4

In AWS, I'm trying to save a file to S3 in Python using a Lambda function. While this works on my local computer, I am unable to get it to work in Lambda. I've been working on this problem for most of the day and would appreciate help. Thank you.

def pdfToTable(PDFfilename, apiKey, fileExt, bucket, key):

    # parsing a PDF using an API
    fileData = (PDFfilename, open(PDFfilename, "rb"))
    files = {"f": fileData}
    postUrl = "https://pdftables.com/api?key={0}&format={1}".format(apiKey, fileExt)
    response = requests.post(postUrl, files=files)
    response.raise_for_status()

    # this code is probably the problem!
    s3 = boto3.resource('s3')
    bucket = s3.Bucket('transportation.manifests.parsed')
    with open('/tmp/output2.csv', 'rb') as data:
        data.write(response.content)
        key = 'csv/' + key
        bucket.upload_fileobj(data, key)

    # FYI, on my own computer, this saves the file
    with open('output.csv', "wb") as f:
        f.write(response.content)

In S3, there is a bucket transportation.manifests.parsed containing the folder csv where the file should be saved.
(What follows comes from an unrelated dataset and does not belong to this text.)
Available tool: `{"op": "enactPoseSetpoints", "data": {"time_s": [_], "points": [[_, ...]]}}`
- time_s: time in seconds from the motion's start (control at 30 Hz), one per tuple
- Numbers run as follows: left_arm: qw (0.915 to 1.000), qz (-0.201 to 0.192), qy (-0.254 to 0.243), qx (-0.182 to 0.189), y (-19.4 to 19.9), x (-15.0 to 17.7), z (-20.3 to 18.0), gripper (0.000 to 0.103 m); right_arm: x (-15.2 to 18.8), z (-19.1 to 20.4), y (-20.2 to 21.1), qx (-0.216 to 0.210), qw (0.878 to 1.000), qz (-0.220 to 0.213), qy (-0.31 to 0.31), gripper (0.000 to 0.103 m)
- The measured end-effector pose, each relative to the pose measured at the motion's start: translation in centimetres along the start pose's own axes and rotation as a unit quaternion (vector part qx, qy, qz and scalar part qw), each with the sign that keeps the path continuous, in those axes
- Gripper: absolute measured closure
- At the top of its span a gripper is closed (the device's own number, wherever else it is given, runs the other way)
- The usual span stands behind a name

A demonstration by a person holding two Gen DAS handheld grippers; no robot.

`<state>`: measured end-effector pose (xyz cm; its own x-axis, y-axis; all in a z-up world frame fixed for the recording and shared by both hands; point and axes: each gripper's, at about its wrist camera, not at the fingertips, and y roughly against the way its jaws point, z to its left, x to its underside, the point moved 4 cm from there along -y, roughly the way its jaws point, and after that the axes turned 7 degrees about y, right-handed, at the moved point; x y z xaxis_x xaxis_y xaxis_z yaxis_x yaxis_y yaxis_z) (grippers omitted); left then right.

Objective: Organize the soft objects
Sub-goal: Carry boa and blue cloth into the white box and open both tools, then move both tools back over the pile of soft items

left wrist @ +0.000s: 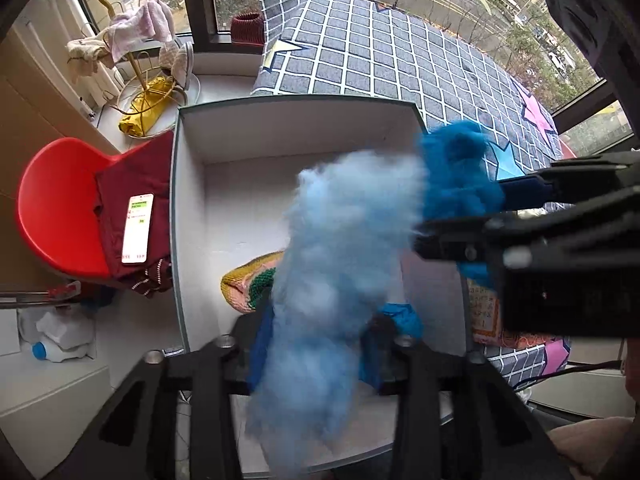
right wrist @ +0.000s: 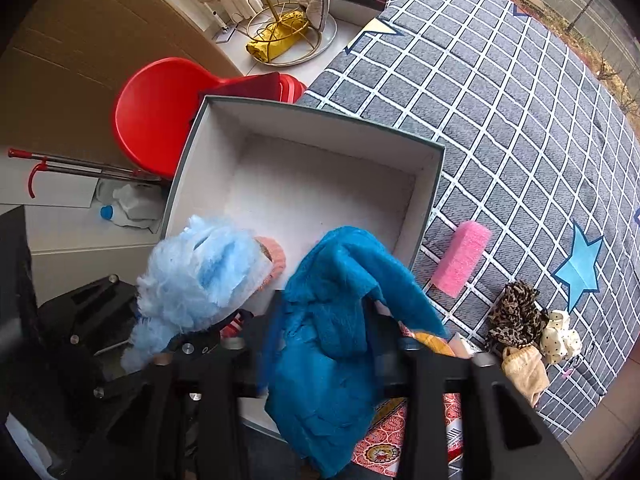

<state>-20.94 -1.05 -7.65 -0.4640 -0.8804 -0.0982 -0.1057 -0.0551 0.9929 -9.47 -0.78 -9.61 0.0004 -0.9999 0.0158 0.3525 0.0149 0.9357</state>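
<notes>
A white box (left wrist: 188, 200) (right wrist: 224, 152) with a grey-green rim lies open on the bed's edge. A yellow, pink and green knit piece (left wrist: 248, 284) (right wrist: 276, 258) lies inside it. My left gripper (left wrist: 320, 332) (right wrist: 188, 332) points down over the box, open. A blurred light blue fluffy piece (left wrist: 340, 248) (right wrist: 200, 276) hangs between its fingers, with a dark gap beside one pad. My right gripper (right wrist: 328, 328) (left wrist: 472, 216) hovers at the box's near right corner, open. A deep blue fluffy piece (right wrist: 332, 312) (left wrist: 456, 172) drapes loosely between its fingers.
On the checked grey bed cover (right wrist: 520, 120) lie a pink sponge (right wrist: 462, 258), a leopard scrunchie (right wrist: 516, 312), a cream dotted scrunchie (right wrist: 560, 336) and a beige cloth (right wrist: 524, 368). A red chair (left wrist: 52, 208) with maroon clothes and a phone (left wrist: 138, 228) stands left of the box.
</notes>
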Motion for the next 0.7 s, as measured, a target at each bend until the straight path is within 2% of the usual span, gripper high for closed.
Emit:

The type of response.content is bytes.

From AWS, the error from the current set-up above is [Errno 2] No such file or directory: '/tmp/output2.csv': FileNotFoundError. In fact, my goal is to save the file to the csv folder under a unique name, so tmp/output2.csv might not be the best approach. Any guidance?

In addition, I've tried to use wb and w instead of rb also to no avail. The error with wb is Input <_io.BufferedWriter name='/tmp/output2.csv'> of type: <class '_io.BufferedWriter'> is not supported. The documentation suggests that using 'rb' is the recommended usage, but I do not understand why that would be the case.

Also, I've tried s3_client.put_object(Key=key, Body=response.content, Bucket=bucket) but receive An error occurred (404) when calling the HeadObject operation: Not Found.

johndoe
  • 4,387
  • 2
  • 25
  • 40
tskittles
  • 126
  • 1
  • 2
  • 9
  • 1
    You have `open('/tmp/output2.csv', 'rb')` but you are trying to write to the file. Note you probably don't have to create a temporary file. The bucket has a [`put_object`](http://boto3.readthedocs.io/en/latest/reference/services/s3.html#S3.Bucket.put_object) method you can use. – Alasdair Mar 07 '18 at 23:50
  • just updated the post to reflect responses to your comment. thoughts? – tskittles Mar 08 '18 at 00:01
  • You need to fix the problem that @Alasdair indicated. You're attempting to open a non-existent file for *reading* hence you get FileNotFoundError). You need to open it for writing. Plus CSV files are text files, not binary files, so "wt" (or just "w" because text is the default) would typically be more appropriate. – jarmod Mar 08 '18 at 00:31
  • @jarmod When I switch it to 'w', the error is `Input <_io.TextIOWrapper name='/tmp/output2.csv' mode='w' encoding='UTF-8'> of type: is not supported` – tskittles Mar 08 '18 at 00:43
  • 1
    You need to use `'w'` or `wb` to *write* the file. The docs you link to are for uploading that file, which is a separate step. You haven't shown enough information to know why `put_object` failed. You already have the bucket so I would do `bucket.put_object(Key=key, Body=response.content)`. If that doesn't work you should show the complete code you tried, and the full traceback. – Alasdair Mar 08 '18 at 10:19
  • @tskittles I am running into same problem. Here's my SO link: https://stackoverflow.com/questions/68915908/save-image-data-from-a-iterator-object-to-aws-s3-in-python – kms Aug 25 '21 at 03:55

2 Answers2

6

Assuming Python 3.6. The way I usually do this is to wrap the bytes content in a BytesIO wrapper to create a file like object. And, per the boto3 docs you can use the-transfer-manager for a managed transfer:

from io import BytesIO
import boto3
s3 = boto3.client('s3')

fileobj = BytesIO(response.content)

s3.upload_fileobj(fileobj, 'mybucket', 'mykey')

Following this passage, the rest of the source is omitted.